Work item:
Transcribe the listing that follows exactly, from its first line to its last.

Collected data:
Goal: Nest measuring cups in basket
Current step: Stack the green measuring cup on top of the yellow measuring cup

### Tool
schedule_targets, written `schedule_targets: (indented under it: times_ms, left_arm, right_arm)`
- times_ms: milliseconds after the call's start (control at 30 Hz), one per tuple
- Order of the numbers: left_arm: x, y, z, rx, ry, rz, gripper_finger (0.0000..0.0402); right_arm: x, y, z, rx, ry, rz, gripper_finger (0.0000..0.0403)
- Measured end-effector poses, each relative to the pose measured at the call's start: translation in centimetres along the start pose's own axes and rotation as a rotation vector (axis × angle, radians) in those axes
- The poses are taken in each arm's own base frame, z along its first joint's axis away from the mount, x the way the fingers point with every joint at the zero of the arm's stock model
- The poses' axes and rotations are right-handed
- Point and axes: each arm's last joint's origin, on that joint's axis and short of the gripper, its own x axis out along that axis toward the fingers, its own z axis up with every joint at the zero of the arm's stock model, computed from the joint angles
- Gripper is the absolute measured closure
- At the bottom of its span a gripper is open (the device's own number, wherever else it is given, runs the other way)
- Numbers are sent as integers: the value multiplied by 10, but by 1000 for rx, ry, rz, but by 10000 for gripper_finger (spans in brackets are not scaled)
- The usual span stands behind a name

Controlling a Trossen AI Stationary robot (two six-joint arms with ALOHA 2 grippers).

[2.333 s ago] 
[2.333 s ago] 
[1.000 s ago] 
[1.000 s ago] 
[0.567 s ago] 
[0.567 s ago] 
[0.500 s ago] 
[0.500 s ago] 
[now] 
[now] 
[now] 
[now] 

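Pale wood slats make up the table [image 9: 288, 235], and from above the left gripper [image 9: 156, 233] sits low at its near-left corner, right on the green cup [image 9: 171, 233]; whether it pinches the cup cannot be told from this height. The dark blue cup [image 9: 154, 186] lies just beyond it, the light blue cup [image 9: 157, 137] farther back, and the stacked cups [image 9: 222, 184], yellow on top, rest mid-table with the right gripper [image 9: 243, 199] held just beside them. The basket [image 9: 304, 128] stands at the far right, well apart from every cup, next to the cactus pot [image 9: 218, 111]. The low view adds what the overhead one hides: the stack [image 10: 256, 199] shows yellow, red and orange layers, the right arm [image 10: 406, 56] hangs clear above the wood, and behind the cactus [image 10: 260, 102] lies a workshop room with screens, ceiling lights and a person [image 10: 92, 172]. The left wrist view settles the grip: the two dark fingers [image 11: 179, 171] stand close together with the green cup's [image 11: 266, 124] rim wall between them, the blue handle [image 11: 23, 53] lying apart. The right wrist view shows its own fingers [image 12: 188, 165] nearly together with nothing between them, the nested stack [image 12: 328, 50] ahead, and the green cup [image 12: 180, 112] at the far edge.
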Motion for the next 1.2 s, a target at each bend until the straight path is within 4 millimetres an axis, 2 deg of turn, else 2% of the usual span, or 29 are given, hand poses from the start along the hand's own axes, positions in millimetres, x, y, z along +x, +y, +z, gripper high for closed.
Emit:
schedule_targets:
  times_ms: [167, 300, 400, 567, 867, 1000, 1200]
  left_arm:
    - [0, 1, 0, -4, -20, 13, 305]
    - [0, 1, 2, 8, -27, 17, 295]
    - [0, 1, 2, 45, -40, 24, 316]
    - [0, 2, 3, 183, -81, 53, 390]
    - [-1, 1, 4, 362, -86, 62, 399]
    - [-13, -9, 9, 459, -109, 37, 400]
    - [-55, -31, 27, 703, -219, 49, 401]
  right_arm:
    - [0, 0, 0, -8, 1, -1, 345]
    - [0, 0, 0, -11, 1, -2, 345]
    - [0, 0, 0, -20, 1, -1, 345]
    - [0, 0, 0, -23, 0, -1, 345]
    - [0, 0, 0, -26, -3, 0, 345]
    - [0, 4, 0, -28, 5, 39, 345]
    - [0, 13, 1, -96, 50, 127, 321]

Answer box:
Goal: Nest measuring cups in basket
Current step: Stack the green measuring cup on top of the yellow measuring cup

### Tool
schedule_targets, written `schedule_targets: (indented under it: times_ms, left_arm, right_arm)`
- times_ms: milliseconds after the call's start (control at 30 Hz), one per tuple
- Order of the numbers: left_arm: x, y, z, rx, ry, rz, gripper_finger (0.0000..0.0402); right_arm: x, y, z, rx, ry, rz, gripper_finger (0.0000..0.0403)
- Measured end-effector poses, each relative to the pose measured at the call's start: translation in centimetres along the start pose's own axes and rotation as a rotation vector (axis × angle, radians) in those axes
- The poses are taken in each arm's own base frame, z along its first joint's axis away from the mount, x the way the fingers point with every joint at the zero of the arm's stock model
- The poses' axes and rotations are right-handed
- Point and axes: each arm's last joint's origin, on that joint's axis and short of the gripper, its own x axis out along that axis toward the fingers, its own z axis up with every joint at the zero of the arm's stock model, computed from the joint angles
- Gripper is the absolute measured closure
- At the bottom of its span a gripper is open (the device's own number, wherever else it is given, runs the other way)
- Numbers are sent as integers: the value multiplied by 10, but by 1000 for rx, ry, rz, but by 10000 for gripper_finger (spans in brackets are not scaled)
- The usual span stands behind a name

Controlling a Trossen AI Stationary robot (two six-joint arms with ALOHA 2 grippers).

[2.333 s ago] 
[2.333 s ago] 
[1.000 s ago] 
[1.000 s ago] 
[0.567 s ago] 
[0.567 s ago] 
[0.500 s ago] 
[0.500 s ago] 
[now] 
[now] 
[now] 
[now] 

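Pale wood slats make up the table [image 9: 288, 235], and from above the left gripper [image 9: 156, 233] sits low at its near-left corner, right on the green cup [image 9: 171, 233]; whether it pinches the cup cannot be told from this height. The dark blue cup [image 9: 154, 186] lies just beyond it, the light blue cup [image 9: 157, 137] farther back, and the stacked cups [image 9: 222, 184], yellow on top, rest mid-table with the right gripper [image 9: 243, 199] held just beside them. The basket [image 9: 304, 128] stands at the far right, well apart from every cup, next to the cactus pot [image 9: 218, 111]. The low view adds what the overhead one hides: the stack [image 10: 256, 199] shows yellow, red and orange layers, the right arm [image 10: 406, 56] hangs clear above the wood, and behind the cactus [image 10: 260, 102] lies a workshop room with screens, ceiling lights and a person [image 10: 92, 172]. The left wrist view settles the grip: the two dark fingers [image 11: 179, 171] stand close together with the green cup's [image 11: 266, 124] rim wall between them, the blue handle [image 11: 23, 53] lying apart. The right wrist view shows its own fingers [image 12: 188, 165] nearly together with nothing between them, the nested stack [image 12: 328, 50] ahead, and the green cup [image 12: 180, 112] at the far edge.
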Motion for the next 1.2 s, a target at each bend until the straight path is within 4 millimetres an axis, 2 deg of turn, else 2% of the usual span, or 29 are given, hand poses from the start along the hand's own axes, positions in millimetres, x, y, z along +x, +y, +z, gripper high for closed.
Emit:
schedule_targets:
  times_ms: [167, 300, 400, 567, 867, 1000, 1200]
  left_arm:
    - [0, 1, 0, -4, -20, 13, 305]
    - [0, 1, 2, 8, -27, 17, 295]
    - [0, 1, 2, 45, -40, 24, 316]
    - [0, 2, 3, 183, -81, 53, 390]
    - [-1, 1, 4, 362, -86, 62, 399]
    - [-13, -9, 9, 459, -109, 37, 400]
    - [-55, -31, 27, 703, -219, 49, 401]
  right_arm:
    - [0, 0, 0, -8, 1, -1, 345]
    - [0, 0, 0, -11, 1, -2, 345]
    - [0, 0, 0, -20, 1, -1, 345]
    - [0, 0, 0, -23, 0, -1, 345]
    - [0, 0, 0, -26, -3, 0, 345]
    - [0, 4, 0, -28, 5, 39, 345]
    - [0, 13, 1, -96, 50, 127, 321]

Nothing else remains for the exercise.